The following is one-pomodoro’s worth (a 25 minute timer) of brainstorming on what could later be a blog post on either Twitter, or free speech, or communities, or all of the above. But after writing it I’ve decided to publish it completely bare.
I’m doing this because it’s an interesting example of the “raw material” that I would hope to refine into “good” writing, but also to generally lower the standards of what’s acceptable so that I’m more likely to post more often.
Word-vomited out between 2.35pm and 3pm on Sunday 6 November.
Trying to write a post about what’s happening to Twitter would be a sucker’s game, the situation is changing — deteriorating — so rapidly that trying to get your thoughts ahead of it isn’t going to work.
The people who are making the most noise about “free speech” absolutely do not actually care about free speech, they care about their speech. The tell is in what speech they defend, and what speech they’re strangely silent about defending.
People complaining about a “lack” of free speech are actually complaining about the existence of “standards” of speech. It makes a bit more intuitive sense if you use the word “behaviour” instead. There are some behaviours that are illegal, and a huge amount of behaviour that is “free” (as in, “not illegal”).
However, “behaviours that are acceptable” is a much smaller subset than just the behaviours that are “not illegal”. The point is that it’s not up to “police” or “the law” to enforce those standards, it’s up to society. You can’t “do anything you want as long as it’s not illegal”, because the bar for what’s acceptable in society is higher than just “not illegal”.
A community is a group of people who have come together with a common interest, and a common set of standards. That set of standards is a narrower bar than just “anything that’s legal”, it has to fit with what the community is interested in, and the behaviours it wants to see.
This is what brings me back to moderated content on social media — no community can survive a complete lack of any standards of behaviour. Or, to rephrase: any community of people can be destroyed with the right application of entirely legal behaviours or entirely legal speech.
So if you want to keep a community, you have to set your standards at a bar higher than what is simply “legal”. And enforce them yourselves.
And so that’s exactly what we’re doing: we all agree that it’s not a government or a police force’s job to choose and enforce exactly what’s acceptable or unacceptable in society. That’s the part that we have to do ourselves.
People who are pretending to lose their minds over “cancel culture” are playing a clever game, they’re claiming it’s about losing their free speech, but it’s actually a much more democratic process than that — it’s a fight over what we consider acceptable or unacceptable in the broader set of legal activities in society.

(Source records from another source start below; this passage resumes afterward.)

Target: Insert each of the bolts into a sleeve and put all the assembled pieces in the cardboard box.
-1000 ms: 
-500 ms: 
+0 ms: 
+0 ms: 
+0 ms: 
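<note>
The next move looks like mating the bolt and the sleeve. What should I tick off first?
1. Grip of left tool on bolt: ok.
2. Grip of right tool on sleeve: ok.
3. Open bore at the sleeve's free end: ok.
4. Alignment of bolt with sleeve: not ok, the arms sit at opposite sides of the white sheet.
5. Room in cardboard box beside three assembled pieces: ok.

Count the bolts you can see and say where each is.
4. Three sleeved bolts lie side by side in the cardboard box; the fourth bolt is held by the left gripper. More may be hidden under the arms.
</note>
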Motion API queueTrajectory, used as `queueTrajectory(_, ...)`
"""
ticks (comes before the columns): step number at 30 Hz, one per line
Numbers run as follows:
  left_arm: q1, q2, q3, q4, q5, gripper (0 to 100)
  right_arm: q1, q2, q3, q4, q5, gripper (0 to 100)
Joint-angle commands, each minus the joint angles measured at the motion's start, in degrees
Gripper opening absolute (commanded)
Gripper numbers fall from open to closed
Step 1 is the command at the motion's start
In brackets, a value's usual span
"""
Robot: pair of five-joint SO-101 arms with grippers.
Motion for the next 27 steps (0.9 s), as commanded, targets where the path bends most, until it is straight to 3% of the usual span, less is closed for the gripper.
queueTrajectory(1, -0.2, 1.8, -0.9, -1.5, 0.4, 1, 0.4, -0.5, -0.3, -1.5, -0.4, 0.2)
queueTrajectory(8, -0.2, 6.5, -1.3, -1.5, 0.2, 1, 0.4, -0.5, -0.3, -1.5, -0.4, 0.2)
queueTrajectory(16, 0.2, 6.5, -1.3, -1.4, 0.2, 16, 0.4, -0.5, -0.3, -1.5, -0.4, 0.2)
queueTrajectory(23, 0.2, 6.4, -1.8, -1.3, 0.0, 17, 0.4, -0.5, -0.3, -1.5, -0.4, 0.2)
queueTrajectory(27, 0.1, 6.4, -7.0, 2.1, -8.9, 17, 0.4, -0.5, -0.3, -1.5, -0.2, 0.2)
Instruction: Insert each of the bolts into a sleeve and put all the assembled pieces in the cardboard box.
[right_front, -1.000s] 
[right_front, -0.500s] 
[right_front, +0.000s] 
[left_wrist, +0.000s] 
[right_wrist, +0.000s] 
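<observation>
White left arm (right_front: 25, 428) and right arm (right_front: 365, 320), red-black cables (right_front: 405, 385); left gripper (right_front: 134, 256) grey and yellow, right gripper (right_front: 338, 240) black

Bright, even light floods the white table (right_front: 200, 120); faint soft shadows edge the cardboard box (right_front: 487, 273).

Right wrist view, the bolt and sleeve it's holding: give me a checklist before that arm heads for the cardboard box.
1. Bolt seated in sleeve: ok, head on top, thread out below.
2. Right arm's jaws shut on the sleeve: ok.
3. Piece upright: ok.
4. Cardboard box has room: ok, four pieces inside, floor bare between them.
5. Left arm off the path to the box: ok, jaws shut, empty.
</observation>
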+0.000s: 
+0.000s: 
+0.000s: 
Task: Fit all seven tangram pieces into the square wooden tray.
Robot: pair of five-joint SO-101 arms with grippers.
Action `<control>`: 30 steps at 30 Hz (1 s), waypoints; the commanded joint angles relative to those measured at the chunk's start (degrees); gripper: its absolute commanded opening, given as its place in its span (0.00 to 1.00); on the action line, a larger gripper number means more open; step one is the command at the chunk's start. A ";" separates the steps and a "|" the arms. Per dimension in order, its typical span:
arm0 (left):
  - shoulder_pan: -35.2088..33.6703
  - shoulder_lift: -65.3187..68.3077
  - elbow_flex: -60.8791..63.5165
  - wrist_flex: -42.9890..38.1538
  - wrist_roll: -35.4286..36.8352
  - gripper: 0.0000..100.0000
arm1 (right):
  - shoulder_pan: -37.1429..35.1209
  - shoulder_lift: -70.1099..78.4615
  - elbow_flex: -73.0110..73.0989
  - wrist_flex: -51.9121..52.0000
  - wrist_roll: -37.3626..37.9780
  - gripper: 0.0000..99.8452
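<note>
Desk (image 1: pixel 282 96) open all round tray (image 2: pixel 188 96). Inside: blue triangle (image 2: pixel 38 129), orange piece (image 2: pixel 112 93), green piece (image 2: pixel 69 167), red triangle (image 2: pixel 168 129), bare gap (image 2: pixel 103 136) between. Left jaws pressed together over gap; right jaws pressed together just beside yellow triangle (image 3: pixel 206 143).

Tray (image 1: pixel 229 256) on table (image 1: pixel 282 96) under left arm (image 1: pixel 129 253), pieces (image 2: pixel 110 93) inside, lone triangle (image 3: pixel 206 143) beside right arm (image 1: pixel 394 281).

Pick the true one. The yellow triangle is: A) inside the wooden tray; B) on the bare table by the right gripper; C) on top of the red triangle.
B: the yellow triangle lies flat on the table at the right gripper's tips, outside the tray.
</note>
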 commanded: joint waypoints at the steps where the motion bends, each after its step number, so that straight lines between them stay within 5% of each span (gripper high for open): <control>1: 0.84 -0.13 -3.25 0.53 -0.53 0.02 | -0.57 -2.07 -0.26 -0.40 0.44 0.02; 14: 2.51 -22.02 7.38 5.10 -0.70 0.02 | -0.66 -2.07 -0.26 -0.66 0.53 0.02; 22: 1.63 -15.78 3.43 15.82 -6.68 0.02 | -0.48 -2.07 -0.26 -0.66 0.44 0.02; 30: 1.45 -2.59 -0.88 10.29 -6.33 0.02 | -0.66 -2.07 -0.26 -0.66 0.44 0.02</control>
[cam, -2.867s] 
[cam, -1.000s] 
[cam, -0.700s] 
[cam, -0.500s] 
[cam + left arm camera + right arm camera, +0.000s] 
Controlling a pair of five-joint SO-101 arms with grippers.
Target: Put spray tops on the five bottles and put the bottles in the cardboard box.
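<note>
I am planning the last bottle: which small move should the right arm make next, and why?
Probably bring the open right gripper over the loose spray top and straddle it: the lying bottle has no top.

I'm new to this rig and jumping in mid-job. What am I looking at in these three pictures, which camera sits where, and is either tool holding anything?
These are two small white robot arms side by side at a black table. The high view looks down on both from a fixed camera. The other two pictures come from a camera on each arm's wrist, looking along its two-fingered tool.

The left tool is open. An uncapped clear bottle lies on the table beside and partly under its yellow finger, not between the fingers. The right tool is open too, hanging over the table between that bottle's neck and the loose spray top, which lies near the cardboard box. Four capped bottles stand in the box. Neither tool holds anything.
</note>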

There are a couple “memes” that explain this idea so much better than I can myself, there’s the parable about the barkeeper throwing out the Nazi to prevent his bar becoming a “Nazi Bar”, and there’s also the meme-image explaining that, if you say your community is welcome to both “sheep and wolves”, you’re actually just welcome to wolves.
If your community is open to both “assholes” and “people who don’t want to hang out with assholes” then, over time, your community will completely organically become a community of assholes.

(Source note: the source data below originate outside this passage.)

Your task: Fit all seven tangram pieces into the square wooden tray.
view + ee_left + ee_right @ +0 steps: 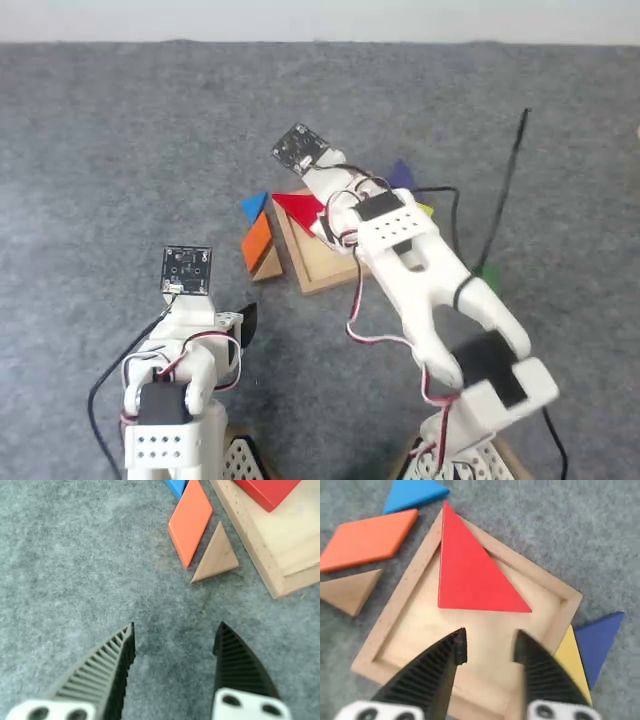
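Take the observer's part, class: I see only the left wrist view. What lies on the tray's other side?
Observer: A yellow piece and a dark blue piece lie beside the tray, opposite the orange piece.
Operator: Is the red piece fully in?
Observer: No; one tip of it lies over the rim.
Operator: And the right gripper?
Observer: It hangs open above the tray's floor.
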You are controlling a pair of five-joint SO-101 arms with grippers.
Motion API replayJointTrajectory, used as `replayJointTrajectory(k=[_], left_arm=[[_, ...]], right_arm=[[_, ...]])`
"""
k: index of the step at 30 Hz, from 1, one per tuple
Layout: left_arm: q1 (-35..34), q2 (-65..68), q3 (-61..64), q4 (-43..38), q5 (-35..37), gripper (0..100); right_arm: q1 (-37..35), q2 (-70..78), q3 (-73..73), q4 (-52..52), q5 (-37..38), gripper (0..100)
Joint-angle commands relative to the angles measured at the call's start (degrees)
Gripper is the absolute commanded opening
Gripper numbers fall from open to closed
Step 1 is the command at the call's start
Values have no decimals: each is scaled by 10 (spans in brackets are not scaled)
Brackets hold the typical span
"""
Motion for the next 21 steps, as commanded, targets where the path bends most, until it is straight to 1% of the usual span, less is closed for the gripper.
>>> replayJointTrajectory(k=[1, 6, 11, 17, 21], left_arm=[[0, -6, -4, 4, -4, 245], [0, -6, -4, 4, -4, 245], [0, -6, -4, 4, -4, 245], [0, -6, -4, 4, -4, 245], [0, -6, -4, 4, -4, 245]], right_arm=[[-5, 27, -67, -15, 2, 364], [-51, 92, -107, -20, -1, 331], [-58, 154, -167, -15, -1, 332], [-29, 225, -222, -11, 1, 330], [15, 227, -263, 43, 2, 330]])
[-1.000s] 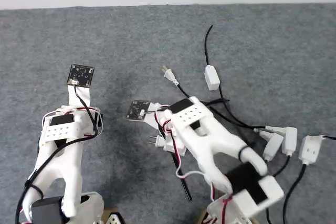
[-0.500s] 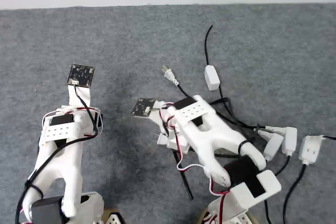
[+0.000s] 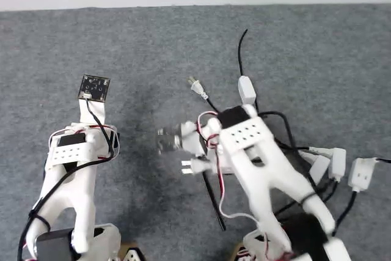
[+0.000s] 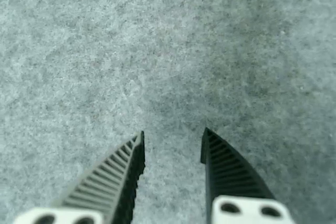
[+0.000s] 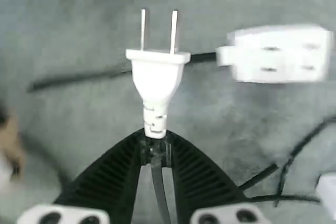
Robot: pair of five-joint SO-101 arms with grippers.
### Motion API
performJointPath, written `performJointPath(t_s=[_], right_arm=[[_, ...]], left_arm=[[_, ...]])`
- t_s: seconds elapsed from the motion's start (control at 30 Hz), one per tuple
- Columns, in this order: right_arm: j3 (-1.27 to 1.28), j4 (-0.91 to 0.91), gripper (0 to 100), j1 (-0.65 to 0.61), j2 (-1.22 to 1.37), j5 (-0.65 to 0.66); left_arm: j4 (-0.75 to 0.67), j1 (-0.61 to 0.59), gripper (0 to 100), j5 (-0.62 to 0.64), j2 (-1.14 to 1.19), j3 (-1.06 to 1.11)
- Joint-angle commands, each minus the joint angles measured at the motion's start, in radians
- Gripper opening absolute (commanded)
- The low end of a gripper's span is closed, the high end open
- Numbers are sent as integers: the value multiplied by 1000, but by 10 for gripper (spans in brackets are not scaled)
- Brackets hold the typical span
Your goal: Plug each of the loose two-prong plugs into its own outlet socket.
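White plug (image 5: 157,72): your right gripper (image 5: 155,148) is clamped on its cord end, prongs pointing away from the jaws.
Outlet socket (image 5: 275,55): near your held plug, to one side, on the grey mat (image 5: 63,30).
Left gripper (image 4: 172,148): your jaws stand parted over bare mat, holding nothing.

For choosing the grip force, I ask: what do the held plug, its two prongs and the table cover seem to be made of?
The plug looks like white moulded plastic, smooth with a slight gloss. Its prongs are probably metal: thin flat blades with a pale shine. The table cover seems grey felt or short carpet, matte, with a fuzzy speckled surface.
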Motion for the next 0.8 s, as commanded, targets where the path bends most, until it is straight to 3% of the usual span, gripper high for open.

Other essayists have made the excellent point that Twitter’s entire product was the content moderation. People for the most part hang out on Twitter because they can closely associate for the most part with the people they want to hang out with. If that weren’t true, you wouldn’t value it. And of course, it’s swung back and forth over time.
Twitter is about to take a big swing towards assholism. It’ll be there for a while, and Elon Musk will lose a gigantic amount of money. A lot of commentators have pointed out that there are ways he could improve things, but I think with the firing of half the staff, the ship has sailed on the ability to improve Twitter for the forseeable future.
Mike Masnick has a great piece on speedrunning all the lessons of moderating content on a social media site. If only Elon had moved slightly more deliberately and more slowly, he might have had a chance to learn some lessons, but he’s hamstrung himself so quickly that I don’t see much chance of the site changing direction from “straight down”, for some time yet.